Archaeologists have found ruins of settlements dating back to the Neolithic Age. Moreover, in August 2015, an archaeological excavation team from the University of Jordan unearthed two human skulls that date back to the Neolithic period (7500–5500 BC) at a site in Jerash. This forms solid evidence of inhabitance of Jordan in that period, especially in connection with the existence of 'Ain Ghazal Neolithic settlement in Amman. The importance of the discovery lies in the rarity of the skulls, as archaeologists estimate that a maximum of 12 sites across the world contain similar human remains.

===Bronze Age===
Evidence of settlements dating to the Bronze Age (3200–1200 BC) have been found in the region.

===Hellenistic period===
Jerash is the site of the ruins of the Greek city of Gerasa, also referred to as Antioch on the Golden River. Ancient Greek inscriptions from the city support that the city was founded by Alexander the Great and his general Perdiccas, who allegedly settled aged Macedonian soldiers there during the spring of 331 BC, when he left Egypt and crossed Syria en route to Mesopotamia.
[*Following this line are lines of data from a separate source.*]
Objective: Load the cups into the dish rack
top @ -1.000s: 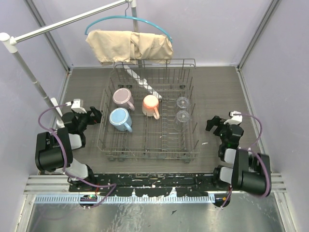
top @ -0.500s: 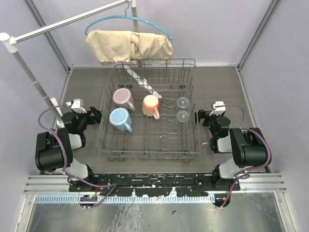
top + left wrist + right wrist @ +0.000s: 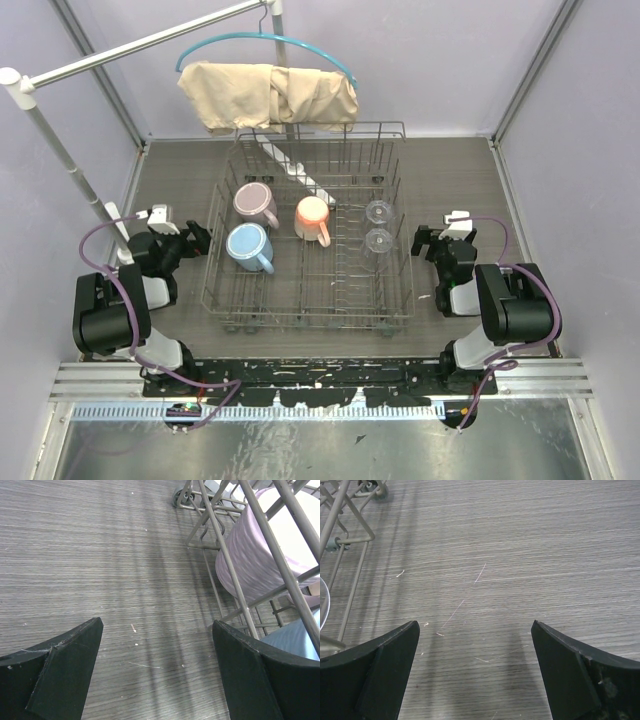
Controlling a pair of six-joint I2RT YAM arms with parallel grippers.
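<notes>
All five cups sit inside the rack (image 3: 310,318), so the loading looks done, or all but done. The pink mug (image 3: 256,204) is in the far left part, the blue mug (image 3: 247,246) just in front of it and the orange mug (image 3: 313,217) near the middle. Along the right side the far glass (image 3: 379,211) stands just behind the near glass (image 3: 378,241). No cup shows on the surface (image 3: 455,185) outside the wires, and neither arm carries one. At a guess, all that is left is to bring the arms to rest; whether each cup is seated properly among the tines is too fine to judge from above. The left claw (image 3: 203,238) is released, its jaws wide apart with only bare wood grain between them. It hangs low just outside the rack's left wall, level with the blue mug. From its wrist camera the pink mug lies ahead and to the right, behind the wires, near but apart from the right-hand finger. The right claw (image 3: 422,243) is likewise released and empty, low over the surface just outside the right wall, beside the near glass. A curved clear edge at the left of its own view, past the wires, may be that glass
</notes>
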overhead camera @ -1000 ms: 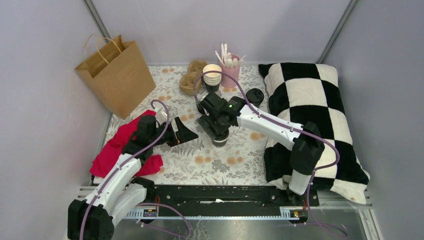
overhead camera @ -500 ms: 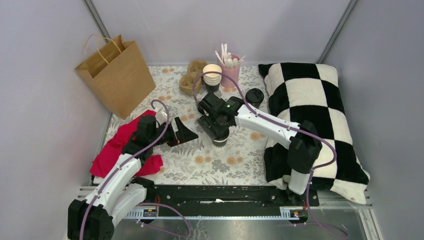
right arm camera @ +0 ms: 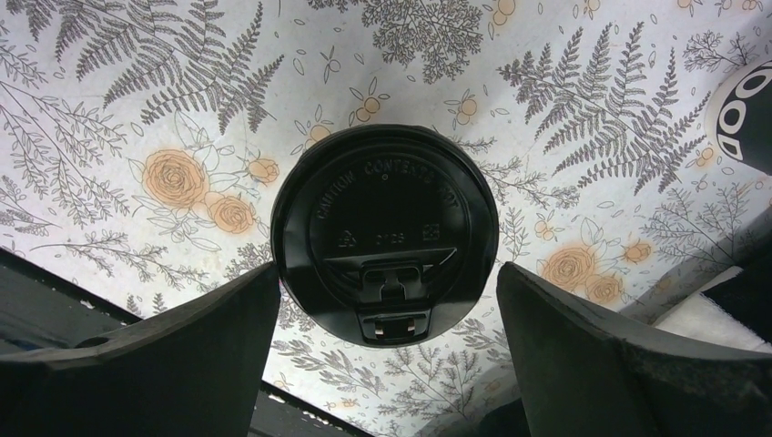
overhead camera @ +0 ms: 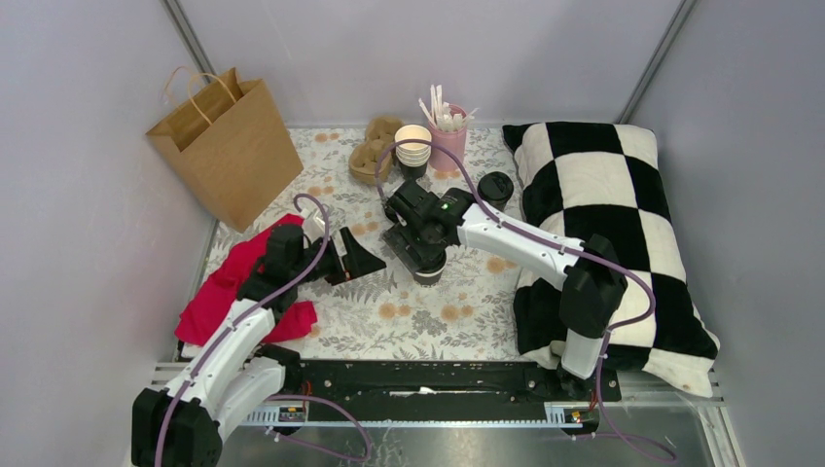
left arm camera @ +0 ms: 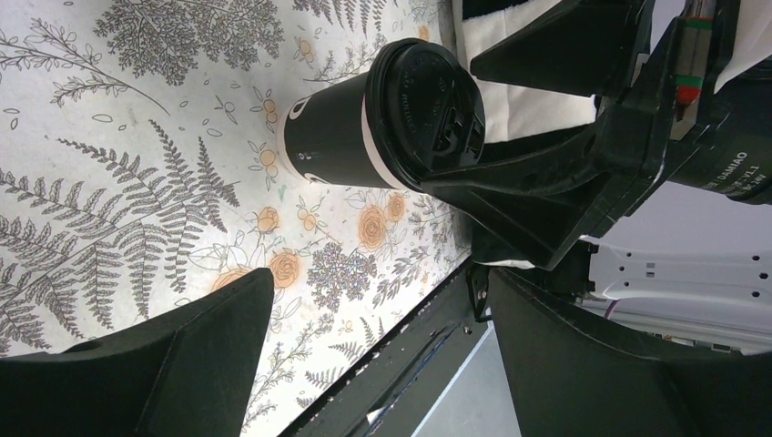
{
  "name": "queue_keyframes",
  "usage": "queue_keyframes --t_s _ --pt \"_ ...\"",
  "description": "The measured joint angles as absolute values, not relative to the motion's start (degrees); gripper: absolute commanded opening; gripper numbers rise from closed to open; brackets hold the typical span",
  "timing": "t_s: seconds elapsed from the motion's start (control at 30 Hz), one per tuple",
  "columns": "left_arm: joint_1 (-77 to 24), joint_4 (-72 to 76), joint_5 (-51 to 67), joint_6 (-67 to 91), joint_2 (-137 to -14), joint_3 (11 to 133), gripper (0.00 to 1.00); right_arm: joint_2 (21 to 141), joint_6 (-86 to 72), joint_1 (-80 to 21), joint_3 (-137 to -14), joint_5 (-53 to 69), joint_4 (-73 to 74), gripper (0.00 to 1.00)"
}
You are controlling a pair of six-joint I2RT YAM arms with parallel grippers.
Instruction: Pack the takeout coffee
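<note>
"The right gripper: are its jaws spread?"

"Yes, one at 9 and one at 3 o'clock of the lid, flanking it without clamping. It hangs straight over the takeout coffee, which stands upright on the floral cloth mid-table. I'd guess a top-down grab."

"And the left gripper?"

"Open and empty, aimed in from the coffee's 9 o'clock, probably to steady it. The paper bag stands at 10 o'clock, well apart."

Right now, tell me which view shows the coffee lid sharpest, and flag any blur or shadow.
Right wrist: lid sharp, embossed lettering readable, near fingers dark and soft. Left wrist: takeout coffee crisp, frame rotated sideways. Top external: even light, right pincer hides most of it.
</note>
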State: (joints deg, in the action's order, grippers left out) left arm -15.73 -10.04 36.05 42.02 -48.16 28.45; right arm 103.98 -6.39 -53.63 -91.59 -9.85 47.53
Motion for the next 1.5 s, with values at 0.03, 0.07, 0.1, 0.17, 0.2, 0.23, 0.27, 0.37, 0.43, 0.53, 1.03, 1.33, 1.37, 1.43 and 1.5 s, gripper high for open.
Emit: queue_keyframes --t_s 0.03,0.07,0.1,0.17,0.2,0.23,0.27,0.37,0.43,0.53,1.03,1.33,1.37,1.43,1.5 --pt "-15.73 -9.87 36.05 42.06 -48.27 28.45 0.93 103.88 -6.52 -53.63 -91.50 -9.82 47.51 0.98" --pt "-15.73 -9.54 36.05 42.06 -48.49 28.45 0.93 103.70 -6.68 -53.63 -91.29 -9.82 47.48 1.00" --pt "-15.73 -9.02 36.07 42.13 -48.90 28.45 0.93 103.28 -6.92 -53.63 -90.89 -9.80 47.53 1.00" --pt "-15.73 -8.03 36.12 42.54 -50.13 28.45 0.93 101.93 -7.51 -53.63 -89.97 -9.78 47.55 1.00" --pt "-15.73 -7.27 36.25 42.81 -51.18 28.45 0.93 101.14 -7.81 -53.63 -89.49 -9.80 47.53 1.00" --pt "-15.73 -6.35 36.42 43.18 -52.38 28.45 0.93 99.77 -8.32 -53.54 -88.62 -9.72 47.35 1.00" --pt "-15.79 -5.56 36.51 43.64 -53.63 28.45 0.92 98.08 -8.93 -53.28 -87.37 -9.21 47.00 1.00" --pt "-16.40 -2.81 36.69 45.10 -57.91 28.49 0.90 91.09 -11.94 -50.89 -81.10 -5.56 44.49 1.00" --pt "-17.37 -1.19 36.62 46.09 -61.23 29.04 0.85 85.80 -15.11 -47.18 -75.59 -1.87 41.21 1.00" --pt "-19.64 0.25 36.14 46.76 -66.74 31.53 0.82 78.30 -21.91 -39.75 -66.74 3.84 35.09 1.00" --pt "-26.70 5.74 30.04 45.89 -79.18 40.56 0.61 79.26 -46.11 -31.81 -56.42 21.91 16.32 0.87" --pt "-28.75 5.85 28.71 44.84 -80.31 40.82 0.56 79.72 -49.23 -31.81 -53.19 24.23 12.73 0.80" --pt "-28.88 5.85 28.51 44.80 -80.31 40.82 0.56 79.88 -49.63 -31.81 -52.82 24.71 12.19 0.79" --pt "-29.12 5.87 28.12 44.73 -80.31 40.82 0.55 80.03 -50.13 -31.81 -52.01 25.21 11.20 0.79" --pt "-29.43 5.85 27.81 44.58 -80.31 40.82 0.55 80.09 -50.70 -31.81 -51.03 25.69 10.55 0.77"
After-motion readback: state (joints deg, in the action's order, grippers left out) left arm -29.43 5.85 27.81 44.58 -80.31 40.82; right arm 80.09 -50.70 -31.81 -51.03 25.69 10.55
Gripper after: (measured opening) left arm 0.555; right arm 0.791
However, other sources, namely the city's former name of "Antioch on the Chrysorrhoas," point to a founding by Seleucid King Antioch IV, while still others attribute the founding to Ptolemy II of Egypt.

In the early 80s BC Hasmonean King Alexander Jannaeus besieged and conquered Gerasa, incorporating it into the Kingdom of Judea. Archeological findings indicate that public buildings in Gerasa may have been destroyed during that period.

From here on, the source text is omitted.